Since zcashd has no multiwallet routing, a zcashd-derived client never triggers zecd's -18
in normal use, but tooling that hard-codes zcashd's numbering should be aware. zcashd's -11
(RPC_WALLET_ACCOUNTS_UNSUPPORTED, vs Core's "invalid label name") is never returned by zecd
at all: zecd is stateless and has no labels. The codes integrations branch on for the money
path (-4, -5, -6, -8, -13 through -15, -20, -26) are identical across Bitcoin
Core, zcashd, and zecd.
Amounts
Amounts are bare JSON numbers in decimal ZEC with exactly 8 decimal places (1 ZEC =
100,000,000 zatoshis), never strings and never floats internally. Serialization writes the
decimal digits directly (via serde_json's arbitrary_precision), and parsing is an exact
port of Bitcoin Core's ParseFixedPoint, so values round-trip with zero drift:
0.1 is exactly 0.10000000, and 21000000.00000000 survives untouched.
Use a client that decodes JSON numbers as exact decimals, not IEEE 754 doubles.
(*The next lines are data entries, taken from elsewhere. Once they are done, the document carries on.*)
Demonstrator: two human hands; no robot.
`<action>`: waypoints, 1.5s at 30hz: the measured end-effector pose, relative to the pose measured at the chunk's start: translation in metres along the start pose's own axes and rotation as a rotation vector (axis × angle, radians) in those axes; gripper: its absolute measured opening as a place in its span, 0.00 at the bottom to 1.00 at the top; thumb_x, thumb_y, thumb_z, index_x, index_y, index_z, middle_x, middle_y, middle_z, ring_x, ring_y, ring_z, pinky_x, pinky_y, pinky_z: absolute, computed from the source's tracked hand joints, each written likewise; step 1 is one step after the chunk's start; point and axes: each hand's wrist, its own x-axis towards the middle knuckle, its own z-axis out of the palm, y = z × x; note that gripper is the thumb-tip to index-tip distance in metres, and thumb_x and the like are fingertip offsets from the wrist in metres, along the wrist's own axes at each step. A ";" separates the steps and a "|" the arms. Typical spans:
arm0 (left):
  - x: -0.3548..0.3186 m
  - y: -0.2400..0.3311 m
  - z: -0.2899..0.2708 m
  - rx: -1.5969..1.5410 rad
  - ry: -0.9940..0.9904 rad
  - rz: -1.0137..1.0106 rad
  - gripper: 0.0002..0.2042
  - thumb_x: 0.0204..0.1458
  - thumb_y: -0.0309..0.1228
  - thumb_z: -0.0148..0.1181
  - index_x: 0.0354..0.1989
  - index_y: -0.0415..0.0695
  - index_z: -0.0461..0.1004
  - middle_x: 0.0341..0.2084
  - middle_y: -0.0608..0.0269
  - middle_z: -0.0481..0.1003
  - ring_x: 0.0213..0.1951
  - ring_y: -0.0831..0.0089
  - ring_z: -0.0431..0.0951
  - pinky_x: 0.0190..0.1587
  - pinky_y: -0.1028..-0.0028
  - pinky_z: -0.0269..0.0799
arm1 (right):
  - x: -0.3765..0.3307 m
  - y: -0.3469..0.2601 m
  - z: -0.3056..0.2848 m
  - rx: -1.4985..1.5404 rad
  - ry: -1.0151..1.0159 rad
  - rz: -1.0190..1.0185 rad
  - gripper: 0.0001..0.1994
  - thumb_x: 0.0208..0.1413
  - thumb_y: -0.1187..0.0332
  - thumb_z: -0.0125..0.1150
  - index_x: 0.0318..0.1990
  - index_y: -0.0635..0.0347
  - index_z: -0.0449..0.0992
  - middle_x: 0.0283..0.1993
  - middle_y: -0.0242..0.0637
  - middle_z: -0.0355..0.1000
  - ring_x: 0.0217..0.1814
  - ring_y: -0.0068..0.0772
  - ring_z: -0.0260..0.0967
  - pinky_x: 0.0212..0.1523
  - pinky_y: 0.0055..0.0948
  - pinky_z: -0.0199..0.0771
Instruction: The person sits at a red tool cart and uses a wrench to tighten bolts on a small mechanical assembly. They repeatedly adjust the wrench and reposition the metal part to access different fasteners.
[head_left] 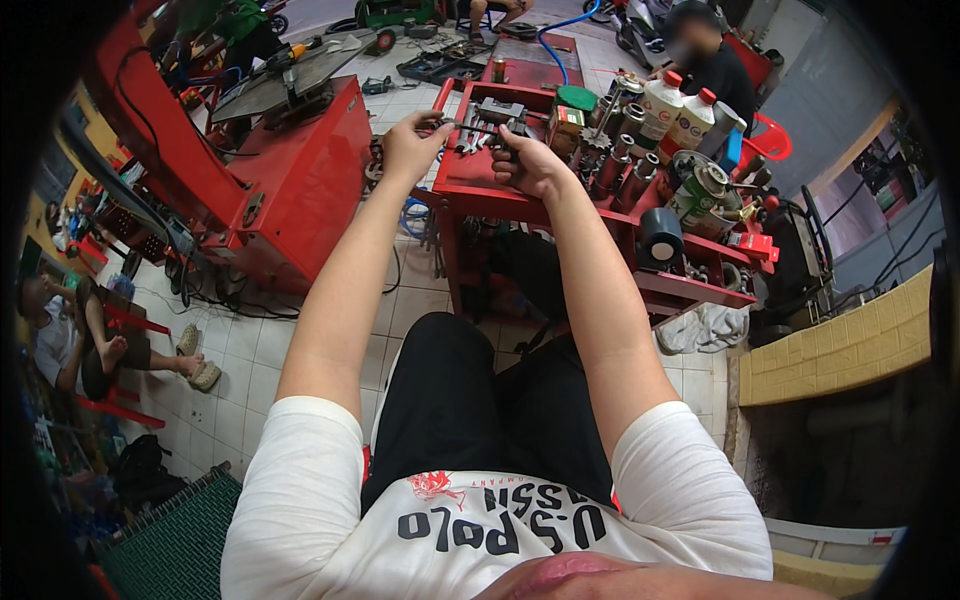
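Note:
A thin, dark rod-like tool [476, 128] spans the gap between my two hands, above the left end of a red tool cart's top tray [470, 186]. My left hand [412, 150] is closed on its left end, with the fingertips pinched together. Its other end meets my right hand [532, 166], whose thumb lies along it and whose fingers are curled in. The tool's exact kind is too small to make out. Under it in the tray lie several wrenches [468, 143] and a grey metal part [498, 111].
Bottles [660, 108], cans [700, 190] and metal cylinders [637, 183] crowd the cart's right side. A black cylinder [660, 240] stands nearer me. To the left rises a red machine [290, 190]. One person sits behind the cart [715, 70], another at far left [65, 335].

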 end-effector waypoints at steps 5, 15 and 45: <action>-0.004 0.001 -0.001 0.024 0.040 0.031 0.23 0.49 0.42 0.76 0.50 0.43 0.79 0.37 0.60 0.85 0.35 0.71 0.85 0.40 0.69 0.80 | -0.005 0.007 0.025 -0.032 0.169 -0.260 0.10 0.70 0.56 0.57 0.41 0.50 0.69 0.26 0.26 0.62 0.24 0.25 0.57 0.29 0.28 0.65; -0.005 0.012 -0.002 0.072 -0.054 0.025 0.15 0.52 0.38 0.72 0.41 0.41 0.82 0.29 0.61 0.84 0.32 0.72 0.84 0.38 0.71 0.78 | 0.018 0.005 -0.005 -0.272 0.765 -0.731 0.17 0.69 0.63 0.60 0.58 0.51 0.60 0.36 0.30 0.67 0.26 0.23 0.67 0.21 0.31 0.76; -0.003 0.006 0.001 0.056 -0.113 0.058 0.12 0.53 0.37 0.69 0.38 0.40 0.83 0.30 0.57 0.85 0.33 0.68 0.85 0.40 0.69 0.78 | 0.010 0.002 0.004 -0.153 0.478 -0.694 0.10 0.69 0.61 0.58 0.46 0.47 0.62 0.28 0.26 0.62 0.20 0.24 0.58 0.25 0.34 0.70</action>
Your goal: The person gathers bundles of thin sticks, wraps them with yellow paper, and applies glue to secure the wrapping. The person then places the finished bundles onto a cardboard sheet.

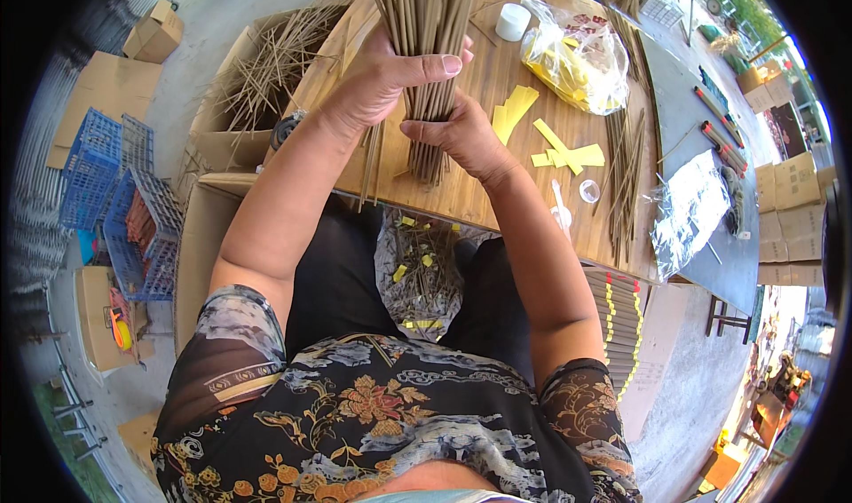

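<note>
A thick bundle of thin brown sticks (426,10) stands upright over the near edge of the wooden table (497,205), its lower ends close to the tabletop. My left hand (395,72) wraps round it higher up, thumb across the front. Lower down, my right hand (457,137) grips the same bundle from the right, its thumb pressed on the sticks. A few loose sticks (371,170) hang apart from the bundle, below my left hand. Yellow paper strips (515,110) lie to the right of my right hand. My palms and some fingers are hidden behind the bundle.
A clear plastic bag (577,55) holding yellow pieces and a white container (512,22) stand farther back. More sticks (628,179) lie along the table's right side. At left is a cardboard box of tangled sticks (280,72). Banded bundles (626,321) lie below the right edge.
</note>
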The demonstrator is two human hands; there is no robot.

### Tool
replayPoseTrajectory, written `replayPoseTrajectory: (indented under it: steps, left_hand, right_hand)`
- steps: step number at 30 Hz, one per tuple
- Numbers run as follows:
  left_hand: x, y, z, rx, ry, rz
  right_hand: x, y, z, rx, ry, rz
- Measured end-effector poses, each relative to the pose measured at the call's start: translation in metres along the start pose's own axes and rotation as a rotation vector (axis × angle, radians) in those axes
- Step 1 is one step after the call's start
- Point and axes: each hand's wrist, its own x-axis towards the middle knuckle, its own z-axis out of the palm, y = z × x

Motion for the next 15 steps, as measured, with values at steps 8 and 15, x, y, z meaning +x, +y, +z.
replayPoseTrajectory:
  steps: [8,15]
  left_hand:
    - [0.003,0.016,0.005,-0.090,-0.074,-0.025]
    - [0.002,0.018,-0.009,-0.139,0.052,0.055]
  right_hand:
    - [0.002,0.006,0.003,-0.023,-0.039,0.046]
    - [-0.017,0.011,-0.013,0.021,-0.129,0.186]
In Python
that is python-bitcoinrpc's behavior, or plain json.loads(raw, parse_float=decimal.Decimal);
the conformance suite (scripts/conformance.py) asserts amount fields arrive as
Decimal. A client that parses amounts as float will see values like
0.30000000000000004 and misprice payments.
Batching
An array body is a batch. The response is always HTTP 200 with an array of envelopes in
request order; per-item failures ride in each item's error:
[
{"result": 2500000, "error": null, "id": 0},
{"result": null, "error": {"code": -32601, "message": "Method not found: no_such"}, "id": 1}
]
An empty batch ([]) is rejected with -32600. Batch items are processed sequentially, and
the whole batch consumes a single work-queue slot.
Work queue
zecd bounds concurrent in-flight requests like bitcoind's -rpcworkqueue: at most
[rpc] work_queue requests (default 100) are admitted; beyond that the server answers
HTTP 503 Work queue depth exceeded without doing any work (the bound is enforced before
authentication, so unauthenticated floods cannot starve real clients). During shutdown, new
requests get 503 Request rejected during server shutdown. Both 503 bodies are plain text,
not JSON.
Sends hold their slot for the whole call (a shielded send computes proofs for a few seconds),
so a burst of concurrent sends can exhaust the queue; see Sending for the
serialization semantics. getrpcinfo.active_commands shows what is executing right now.
Method safelist
[rpc] allowed_methods is an optional server-wide safelist. Empty (the default) serves every
implemented method. Non-empty serves only the listed methods; anything else, implemented or
not, is rejected with -32601 (HTTP 404), exactly as if it did not exist, so a locked-down
server discloses nothing about the surface it disabled. Names are validated against the
implemented method set at startup, so a typo is a fatal config error rather than a silently
dead entry. The safelist check runs before argument validation, so a disabled method never
leaks arity hints.
This is coarse and server-wide, not per-user. Its value is shrinking the blast radius of a
leaked credential: an invoicing integration can be limited to getnewaddress plus read
methods, keeping sendtoaddress and stop unreachable. The example config ships a
commented-out safelist grouped by use case.
Method index
Every implemented method, with its Bitcoin Core status and nearest zcashd equivalent,
is in the method index. Unimplemented bitcoind methods (including the
label methods, removed deliberately) return -32601.